Le ton de la scène est extrêmement sérieux. Même sans des répliques mémorables, les intentions et la logique de Don Corleone sont claires grâce à un langage simple et direct. Les éléments visuels et contextuels, tels que ses hommes de main, l’éclairage qui ombre son visage et la gravité apportée par Marlon Brando, renforcent cette atmosphère. Son discours reflète directement qui il est : un immigrant déterminé qui, par instinct de survie, intégrité et loyauté familiale, est devenu un chef puissant et craint. Ce ton spécifique devient indissociable de l'ensemble de la saga Le Parrain, contribuant à l'iconicité du film.
Et voici le ton opposé, tiré de la scène d'ouverture de Dumb and Dumber. Ici, un jeune homme maladroit, Lloyd, fait semblant d’être un passager dans la limousine dont il est en réalité le chauffeur, dans une tentative d’impressionner une femme sophistiquée et attirante :
LLOYD
Excusez-moi, pourriez-vous m’indiquer comment aller à l’école de médecine ? Je suis censé donner une conférence dans vingt minutes et mon chauffeur est un peu perdu.
JEUNE FEMME
(fort accent européen)
Allez tout droit et tournez à gauche après le pont.
Lloyd examine son corps.
LLOYD
Je n’ai pas pu m’empêcher de remarquer l’accent. Vous êtes du New Jersey ?
JEUNE FEMME
(blasée)
Autriche.
LLOYD
Autriche ? Vous plaisantez.
(en imitant un accent australien)
Eh bien, g'day mate. Qu'est-ce que vous dites, on se retrouve plus tard pour faire griller quelques crevettes sur le barbie ?
La jeune femme lui tourne le dos et s'éloigne.
LLOYD (à lui-même)
Je suppose que je ne descendrai pas dans le sud ce soir…
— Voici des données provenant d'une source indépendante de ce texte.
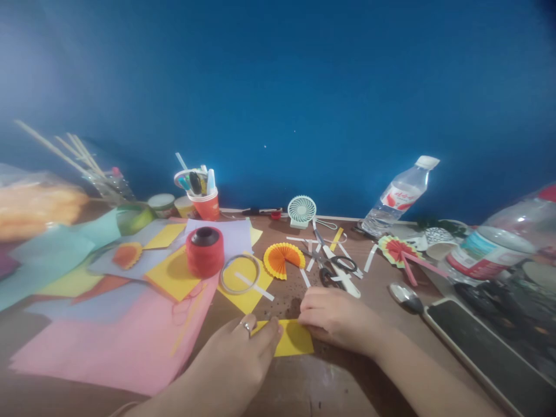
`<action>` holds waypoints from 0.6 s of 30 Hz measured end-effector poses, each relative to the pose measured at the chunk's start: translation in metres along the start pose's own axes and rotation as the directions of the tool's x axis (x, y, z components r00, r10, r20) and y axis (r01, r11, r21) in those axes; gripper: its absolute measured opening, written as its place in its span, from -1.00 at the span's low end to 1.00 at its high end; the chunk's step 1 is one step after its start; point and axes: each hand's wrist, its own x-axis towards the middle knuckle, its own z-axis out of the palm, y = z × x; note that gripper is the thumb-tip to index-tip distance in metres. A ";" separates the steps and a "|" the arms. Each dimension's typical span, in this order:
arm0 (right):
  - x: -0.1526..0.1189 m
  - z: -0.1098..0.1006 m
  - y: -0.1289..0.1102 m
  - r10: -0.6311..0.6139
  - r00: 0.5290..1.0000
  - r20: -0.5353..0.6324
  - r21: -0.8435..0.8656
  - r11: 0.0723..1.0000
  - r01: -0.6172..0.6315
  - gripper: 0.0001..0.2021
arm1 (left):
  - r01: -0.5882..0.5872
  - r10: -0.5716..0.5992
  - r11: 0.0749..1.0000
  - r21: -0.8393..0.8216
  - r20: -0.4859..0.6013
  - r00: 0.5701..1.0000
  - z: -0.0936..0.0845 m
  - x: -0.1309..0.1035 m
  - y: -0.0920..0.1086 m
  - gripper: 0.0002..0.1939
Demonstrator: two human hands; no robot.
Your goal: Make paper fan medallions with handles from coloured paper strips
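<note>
A yellow piece of paper [295,339], apparently folded, lies on the table between my hands. My left hand [245,350], with a ring on one finger, covers its left end, fingers together and tips pressed onto it. The bent fingers of my right hand [334,317] close on its upper right edge; their tips are partly hidden. Just beyond lie a yellow sheet [243,298] bearing a metal ring [222,281] and a white strip [256,288], an orange and yellow pleated paper fan [278,255], and scissors [325,275] beside a white-handled cutter [345,281].
Stacked coloured paper [125,347] and a red spool [205,258] occupy the left. A red cup of pens [204,204] and small fan [302,209] stand near the blue wall. Rightward are a tilted water bottle [399,194], a spoon [406,296] and a phone [482,341].
</note>
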 end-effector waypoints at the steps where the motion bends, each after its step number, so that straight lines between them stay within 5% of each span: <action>1: 0.000 0.001 0.000 -0.003 1.000 -0.001 -0.013 1.000 0.003 -0.83 | -0.001 0.001 1.000 0.000 -0.004 1.000 0.001 0.000 0.000 -0.54; 18: -0.001 0.000 0.001 0.043 0.999 -0.002 0.078 0.996 -0.043 -0.85 | 0.027 -0.031 0.996 -0.084 -0.052 0.998 -0.009 0.004 0.002 -0.55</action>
Que vous voyiez ou entendiez cette scène à l’écran, ou que vous la lisiez, ce dialogue vous plonge immédiatement dans l’univers de « l’idiot et encore plus idiot ». Un ton idiot et « amusant » est présenté. Nous comprenons qui est le personnage et nous sommes préparés à une suite du même registre. Est-il vraiment aussi idiot ? Oui.